Fulton officials lobby for declaration of emergency

Fulton City Council members and city officials gathered for an update on the natural gas shortage currently costing the city hundreds of thousands of dollars per day.
Fulton City Council members and city officials gathered for an update on the natural gas shortage currently costing the city hundreds of thousands of dollars per day.

The good news is the City of Fulton is no longer paying $225 per dekatherm for natural gas.

The bad news is the city will pay $132 per unit for today's natural gas while the frigid conditions that caused the price spike continue. Normally, natural gas costs the city $2.50-$4 per unit, but frozen natural gas wells have limited supply while demand stays high: a recipe for skyrocketing prices.

"What happens after tomorrow remains to be seen," Fulton chief financial officer Kathy Holschlag said.

On Tuesday night, city officials called an emergency meeting to fill City Council members in on the ongoing situation.

"We're here about the pending financial disaster we're facing with gas prices," Mayor Lowe Cannell said.

City Council members did not vote on any actions Tuesday. For now, Fulton customers will continue paying current natural gas and electricity rates for the city. And unlike some parts of Missouri and the nation, Fulton isn't facing rolling blackouts as energy providers try to reduce demand.

However, the city is facing an unprecedented strain on its natural gas fund.

The City of Fulton pre-buys about 75 percent of its natural gas at a fixed rate. The remaining 25 percent goes to the open market. When trading closed Friday, the city learned they'd be paying $225 per dekatherm - a price they were locked into over the long weekend. Fulton purchased 3,071 dekatherms per day over those four days, at a total cost of approximately $2.8 million.

Those four days brought the city's reserves from $5 million to $2.2 million. By the end of Wednesday, Holschlag expects the natural gas fund to shrink to $1.8 million.

Electricity prices have also gone up, though not by as much - so far, Fulton's drawn $140,000 from the electric fund. She said if high prices continue and the natural gas fund runs out, Fulton could borrow money from the electric fund.

"Obviously, our customers can't afford those exorbitant costs," she said.

Fulton Director of Administration Bill Johnson said it took around a decade for Fulton to build its monetary reserves. He noted Fulton's customers pay for around 700,000 dekatherms per year.

"If we raised the rate by $1 per unit, it would generate $700,000 per year," he said. Assuming all that money went toward rebuilding the natural gas fund, "It would take three years to get back to where we were a week ago."

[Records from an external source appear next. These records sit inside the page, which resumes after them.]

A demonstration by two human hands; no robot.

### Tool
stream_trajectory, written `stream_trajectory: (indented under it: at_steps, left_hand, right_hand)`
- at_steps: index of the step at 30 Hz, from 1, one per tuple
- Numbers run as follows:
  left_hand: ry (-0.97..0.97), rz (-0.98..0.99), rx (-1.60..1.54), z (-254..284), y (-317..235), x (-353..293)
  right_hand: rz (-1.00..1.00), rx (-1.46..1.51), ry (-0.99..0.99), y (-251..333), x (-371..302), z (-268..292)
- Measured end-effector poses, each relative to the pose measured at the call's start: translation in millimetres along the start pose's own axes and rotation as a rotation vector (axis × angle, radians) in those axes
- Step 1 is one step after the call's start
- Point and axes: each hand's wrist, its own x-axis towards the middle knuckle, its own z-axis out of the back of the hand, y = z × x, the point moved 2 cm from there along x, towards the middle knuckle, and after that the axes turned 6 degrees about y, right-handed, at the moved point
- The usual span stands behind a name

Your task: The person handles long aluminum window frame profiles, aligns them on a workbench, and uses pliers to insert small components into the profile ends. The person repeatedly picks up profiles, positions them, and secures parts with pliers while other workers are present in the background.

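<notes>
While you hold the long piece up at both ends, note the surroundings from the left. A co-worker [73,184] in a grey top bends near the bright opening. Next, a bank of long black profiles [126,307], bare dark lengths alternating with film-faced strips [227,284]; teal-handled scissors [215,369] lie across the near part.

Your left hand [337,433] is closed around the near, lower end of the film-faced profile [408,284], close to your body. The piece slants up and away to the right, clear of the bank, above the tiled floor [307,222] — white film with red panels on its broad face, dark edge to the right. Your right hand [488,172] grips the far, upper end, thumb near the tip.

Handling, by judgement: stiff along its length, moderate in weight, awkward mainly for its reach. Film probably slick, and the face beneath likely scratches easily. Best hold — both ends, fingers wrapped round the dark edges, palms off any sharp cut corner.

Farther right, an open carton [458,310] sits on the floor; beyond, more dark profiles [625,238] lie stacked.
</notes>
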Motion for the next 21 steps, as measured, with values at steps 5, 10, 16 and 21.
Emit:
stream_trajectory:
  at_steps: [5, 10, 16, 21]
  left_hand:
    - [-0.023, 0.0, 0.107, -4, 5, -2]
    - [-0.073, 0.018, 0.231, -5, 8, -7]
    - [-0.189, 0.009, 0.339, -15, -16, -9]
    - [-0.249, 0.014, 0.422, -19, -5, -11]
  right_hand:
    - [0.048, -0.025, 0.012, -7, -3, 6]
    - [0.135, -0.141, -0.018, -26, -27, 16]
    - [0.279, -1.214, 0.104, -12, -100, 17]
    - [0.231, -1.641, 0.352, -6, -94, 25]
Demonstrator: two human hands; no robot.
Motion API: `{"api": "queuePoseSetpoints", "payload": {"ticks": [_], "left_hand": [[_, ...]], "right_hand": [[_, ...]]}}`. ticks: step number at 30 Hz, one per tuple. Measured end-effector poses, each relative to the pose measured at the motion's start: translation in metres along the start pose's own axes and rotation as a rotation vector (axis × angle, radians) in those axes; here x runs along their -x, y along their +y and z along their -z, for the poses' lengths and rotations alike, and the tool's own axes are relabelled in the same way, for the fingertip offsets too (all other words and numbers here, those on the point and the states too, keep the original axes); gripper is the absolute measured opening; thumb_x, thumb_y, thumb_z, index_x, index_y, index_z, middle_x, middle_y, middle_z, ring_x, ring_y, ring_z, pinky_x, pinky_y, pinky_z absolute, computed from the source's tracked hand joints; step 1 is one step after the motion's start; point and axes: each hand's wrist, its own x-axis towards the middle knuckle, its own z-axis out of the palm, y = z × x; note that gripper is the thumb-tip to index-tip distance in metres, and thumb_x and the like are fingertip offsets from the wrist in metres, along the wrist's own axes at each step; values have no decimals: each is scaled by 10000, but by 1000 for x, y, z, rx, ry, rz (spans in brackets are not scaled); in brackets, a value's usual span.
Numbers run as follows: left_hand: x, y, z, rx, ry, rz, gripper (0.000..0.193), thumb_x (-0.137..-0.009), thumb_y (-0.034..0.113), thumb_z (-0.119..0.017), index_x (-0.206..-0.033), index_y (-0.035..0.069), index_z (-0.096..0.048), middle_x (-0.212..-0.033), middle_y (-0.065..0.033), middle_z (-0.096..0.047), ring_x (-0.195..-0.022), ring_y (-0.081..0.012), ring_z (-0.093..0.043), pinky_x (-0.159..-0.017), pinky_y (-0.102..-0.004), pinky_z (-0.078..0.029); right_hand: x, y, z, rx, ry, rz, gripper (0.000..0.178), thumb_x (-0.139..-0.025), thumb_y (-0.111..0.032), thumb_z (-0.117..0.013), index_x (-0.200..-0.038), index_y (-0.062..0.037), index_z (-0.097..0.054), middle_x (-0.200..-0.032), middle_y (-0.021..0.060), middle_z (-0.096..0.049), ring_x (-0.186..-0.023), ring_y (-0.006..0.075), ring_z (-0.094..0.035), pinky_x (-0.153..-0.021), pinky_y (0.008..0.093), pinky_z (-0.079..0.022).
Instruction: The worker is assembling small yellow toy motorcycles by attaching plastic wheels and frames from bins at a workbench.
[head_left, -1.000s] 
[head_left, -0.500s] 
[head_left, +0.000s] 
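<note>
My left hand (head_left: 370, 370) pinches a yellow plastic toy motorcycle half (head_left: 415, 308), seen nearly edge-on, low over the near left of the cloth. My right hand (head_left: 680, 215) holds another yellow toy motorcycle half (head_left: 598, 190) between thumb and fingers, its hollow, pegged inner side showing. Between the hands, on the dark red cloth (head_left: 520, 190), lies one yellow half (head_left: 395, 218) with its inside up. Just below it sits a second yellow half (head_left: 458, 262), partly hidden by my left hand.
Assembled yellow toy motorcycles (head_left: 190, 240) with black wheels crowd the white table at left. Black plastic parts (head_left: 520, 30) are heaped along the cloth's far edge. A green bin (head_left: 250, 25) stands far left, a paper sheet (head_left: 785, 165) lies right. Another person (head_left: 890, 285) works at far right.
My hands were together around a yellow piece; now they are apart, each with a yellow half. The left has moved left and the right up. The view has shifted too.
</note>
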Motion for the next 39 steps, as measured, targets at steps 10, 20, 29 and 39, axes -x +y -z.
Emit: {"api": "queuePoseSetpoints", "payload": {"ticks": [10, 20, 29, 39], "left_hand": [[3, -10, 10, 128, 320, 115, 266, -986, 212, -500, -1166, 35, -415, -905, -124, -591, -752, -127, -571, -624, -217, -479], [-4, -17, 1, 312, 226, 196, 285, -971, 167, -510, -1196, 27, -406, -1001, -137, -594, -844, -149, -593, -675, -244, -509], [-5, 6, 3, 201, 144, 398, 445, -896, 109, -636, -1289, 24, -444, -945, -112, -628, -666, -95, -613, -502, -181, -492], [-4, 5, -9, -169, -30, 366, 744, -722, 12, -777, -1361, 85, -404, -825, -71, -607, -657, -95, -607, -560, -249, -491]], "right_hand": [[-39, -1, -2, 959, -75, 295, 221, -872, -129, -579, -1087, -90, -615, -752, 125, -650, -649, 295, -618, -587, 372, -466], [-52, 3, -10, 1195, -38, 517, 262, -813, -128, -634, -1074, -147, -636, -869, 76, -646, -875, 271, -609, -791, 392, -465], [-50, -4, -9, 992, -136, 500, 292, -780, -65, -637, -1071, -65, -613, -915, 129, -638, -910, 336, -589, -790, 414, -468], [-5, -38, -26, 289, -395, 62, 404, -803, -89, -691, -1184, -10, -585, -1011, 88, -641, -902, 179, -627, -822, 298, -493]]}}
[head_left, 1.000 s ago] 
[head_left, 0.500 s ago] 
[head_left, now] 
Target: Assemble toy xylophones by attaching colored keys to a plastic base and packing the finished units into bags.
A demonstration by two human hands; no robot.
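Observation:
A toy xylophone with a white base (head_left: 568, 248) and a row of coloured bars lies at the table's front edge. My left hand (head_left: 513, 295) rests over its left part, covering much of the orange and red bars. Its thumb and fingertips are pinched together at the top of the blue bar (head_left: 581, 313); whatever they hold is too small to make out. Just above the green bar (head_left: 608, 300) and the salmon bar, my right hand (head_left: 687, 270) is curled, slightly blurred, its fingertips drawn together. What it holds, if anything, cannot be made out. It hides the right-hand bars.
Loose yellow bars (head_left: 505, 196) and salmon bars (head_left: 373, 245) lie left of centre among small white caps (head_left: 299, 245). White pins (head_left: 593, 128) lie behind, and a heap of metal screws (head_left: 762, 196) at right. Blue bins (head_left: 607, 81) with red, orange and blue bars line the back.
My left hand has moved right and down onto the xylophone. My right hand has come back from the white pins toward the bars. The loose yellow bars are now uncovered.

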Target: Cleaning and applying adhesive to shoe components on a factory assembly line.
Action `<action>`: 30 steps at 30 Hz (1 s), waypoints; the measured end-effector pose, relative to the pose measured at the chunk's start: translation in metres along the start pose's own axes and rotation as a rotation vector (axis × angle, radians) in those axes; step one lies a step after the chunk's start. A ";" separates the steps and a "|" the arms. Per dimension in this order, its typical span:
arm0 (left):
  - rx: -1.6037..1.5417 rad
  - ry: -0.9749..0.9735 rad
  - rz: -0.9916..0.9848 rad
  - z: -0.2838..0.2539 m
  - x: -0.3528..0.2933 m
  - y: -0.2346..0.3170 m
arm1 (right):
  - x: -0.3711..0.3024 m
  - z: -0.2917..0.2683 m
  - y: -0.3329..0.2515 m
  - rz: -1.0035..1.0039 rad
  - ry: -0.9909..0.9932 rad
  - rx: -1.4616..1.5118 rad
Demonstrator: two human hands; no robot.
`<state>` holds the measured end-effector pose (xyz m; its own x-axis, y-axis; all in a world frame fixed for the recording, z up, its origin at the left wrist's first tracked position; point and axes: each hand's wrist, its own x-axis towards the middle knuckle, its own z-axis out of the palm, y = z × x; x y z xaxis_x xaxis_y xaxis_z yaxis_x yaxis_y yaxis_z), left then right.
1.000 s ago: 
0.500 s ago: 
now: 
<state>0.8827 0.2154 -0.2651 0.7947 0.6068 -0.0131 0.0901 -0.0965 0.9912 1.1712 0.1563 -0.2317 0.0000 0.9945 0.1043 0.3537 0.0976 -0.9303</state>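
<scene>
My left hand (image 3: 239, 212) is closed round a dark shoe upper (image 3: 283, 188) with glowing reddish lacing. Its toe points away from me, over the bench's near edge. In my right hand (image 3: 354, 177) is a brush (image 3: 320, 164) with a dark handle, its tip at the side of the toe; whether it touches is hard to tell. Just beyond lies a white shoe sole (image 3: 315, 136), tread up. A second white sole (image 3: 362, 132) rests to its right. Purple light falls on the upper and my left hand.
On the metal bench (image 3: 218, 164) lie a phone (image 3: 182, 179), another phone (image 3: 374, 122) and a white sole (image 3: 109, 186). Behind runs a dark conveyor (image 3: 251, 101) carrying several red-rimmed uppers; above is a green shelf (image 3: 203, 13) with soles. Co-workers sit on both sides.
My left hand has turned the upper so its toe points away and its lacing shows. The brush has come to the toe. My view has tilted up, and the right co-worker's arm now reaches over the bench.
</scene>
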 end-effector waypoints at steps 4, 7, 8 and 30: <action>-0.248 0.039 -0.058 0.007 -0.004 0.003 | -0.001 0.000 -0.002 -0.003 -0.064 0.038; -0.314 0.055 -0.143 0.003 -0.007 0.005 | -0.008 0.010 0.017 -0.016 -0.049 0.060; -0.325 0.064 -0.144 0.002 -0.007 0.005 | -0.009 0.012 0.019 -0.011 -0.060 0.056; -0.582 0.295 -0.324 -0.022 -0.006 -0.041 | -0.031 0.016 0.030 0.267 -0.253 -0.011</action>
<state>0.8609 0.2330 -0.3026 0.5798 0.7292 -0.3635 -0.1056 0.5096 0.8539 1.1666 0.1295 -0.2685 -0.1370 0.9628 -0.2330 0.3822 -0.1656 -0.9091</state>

Darrell Dunlap, Fulton's utilities superintendent, emphasized these prices are unprecedented. The region faced similar weather conditions during a polar vortex in January 2014. And though Fulton's customers set a usage record of 9,102 dekatherms on Jan. 6, 2014, costs during the weather event never went above $5.63 per dekatherm.

Johnson framed the issue as a natural disaster affecting a vast swath of middle America, from North Dakota to Texas.

"All these events are out of the peoples' control whose lives it effects, whose pocketbooks it effects," he said.

 

Call for help

The city asked residents and businesses Friday to cut back on natural gas usage if they can do so safely. A post shared to Fulton's Facebook page Tuesday repeated that plea.

However, the city is also asking residents to contact their state and federal elected officials to request a declaration of emergency.

"Such a declaration could assist in reducing the city's costs during this emergency," the Tuesday post stated.

Ward 3 city council member John Braun said he's reached out to U.S. Rep. Blaine Luetkemeyer, State Sen. Jeanie Riddle and State Rep. Travis Fitzwater and has received responses stating the politicians are aware of the situation.

Other potential avenues of relief include the invoking of the Natural Gas Policy Act of 1978, which allows the president to declare an emergency and set natural gas prices at the wellhead for up to 120 days.

Dunlap said the city has asked elected representatives to request a 10-day price freeze at $20 per unit.

"Twenty dollars would be a record high for the market a significant premium over the previous high level," Johnson said. "As I understand it, that's going to have to come from the president."

Additionally, he said, the Missouri Public Utility Alliance is investigating whether these surging prices could be construed as price-gouging.

Discussions about the issue will continue at the Fulton City Council meeting scheduled for 6:30 p.m. Tuesday.